Who hasn’t had their fair share of stress recently? Sleepless nights, tight shoulders, headaches, lower energy levels, unwanted weight gain and brain fog—stress can do all of that and more

While stress can impact your health and well-being in myriad ways, it can also have very real impacts on your follicles. Read on to learn how stress is connected to hair loss and find tips to relieve stress so you can get back to glorious hair wellness ASAP.

The Connection Between Stress and Hair Loss 

Stress affects our bodies on a daily basis, but not all stress is created equal. It's commonly broken down into acute (short-term) and chronic (prolonged) stress. Think of acute stress as a specific stressful incident: a car accident, an argument with a friend or even a case of COVID-19. Chronic stress is consistent and continuous, often stemming from an accumulation of micro-stressors. Chronic stress might look like overwhelm from the day-to-day demands of work and family, relationship difficulties, or even a case of long COVID, complications from COVID, or general pressure associated with the ongoing pandemic. 
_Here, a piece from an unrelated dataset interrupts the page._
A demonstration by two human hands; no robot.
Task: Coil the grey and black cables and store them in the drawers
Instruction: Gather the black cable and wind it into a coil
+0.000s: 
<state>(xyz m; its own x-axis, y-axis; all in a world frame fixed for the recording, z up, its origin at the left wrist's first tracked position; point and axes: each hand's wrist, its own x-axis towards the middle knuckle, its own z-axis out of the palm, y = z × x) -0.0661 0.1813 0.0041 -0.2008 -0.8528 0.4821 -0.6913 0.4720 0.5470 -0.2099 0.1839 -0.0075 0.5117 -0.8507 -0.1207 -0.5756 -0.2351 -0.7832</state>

In combination, experiences of acute and chronic stress can have a direct impact on your body—and your hair follicles. “When your stress response ramps up, the body produces cortisol,” Dr. Kelly Carter, emergency physician and coach at WanderFonder Health & Wellness, told VEGAMOUR.
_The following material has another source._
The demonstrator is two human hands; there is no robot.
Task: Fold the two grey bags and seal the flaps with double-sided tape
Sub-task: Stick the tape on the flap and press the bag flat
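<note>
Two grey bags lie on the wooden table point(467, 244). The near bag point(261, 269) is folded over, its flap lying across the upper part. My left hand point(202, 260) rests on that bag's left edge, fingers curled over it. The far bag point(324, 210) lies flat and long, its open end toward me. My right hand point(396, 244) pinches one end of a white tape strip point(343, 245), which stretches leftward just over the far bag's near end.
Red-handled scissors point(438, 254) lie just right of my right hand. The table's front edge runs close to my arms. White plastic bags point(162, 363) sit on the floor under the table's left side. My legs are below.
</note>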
Cortisol—commonly known as the "stress hormone"—might sound like something to avoid altogether, but it’s actually an important part of normal metabolism and immune function. When cortisol levels are dysregulated, though, problems start to occur.

The very nature of our stress response is to protect the body, which has been quite useful to our evolution. Our “fight-or-flight” response still serves us well when we’re faced with emergency situations or extreme stress that require fast, decisive action. But ongoing activation of the fight-or-flight response when it's not truly needed can have negative consequences for your health—and your hair.

Stress can divert resources away from other bodily functions that aren’t imperative to basic survival. That includes things like hair growth.

“[When faced with stress,] hair is the first thing to go, because it’s nonessential,” said Dan Hodgdon, CEO of VEGAMOUR.  “[Your] body sends signals to stop sending nutrients to the follicles because it needs to focus on your immune system, your circulatory system and all the other things that are essential to survival.”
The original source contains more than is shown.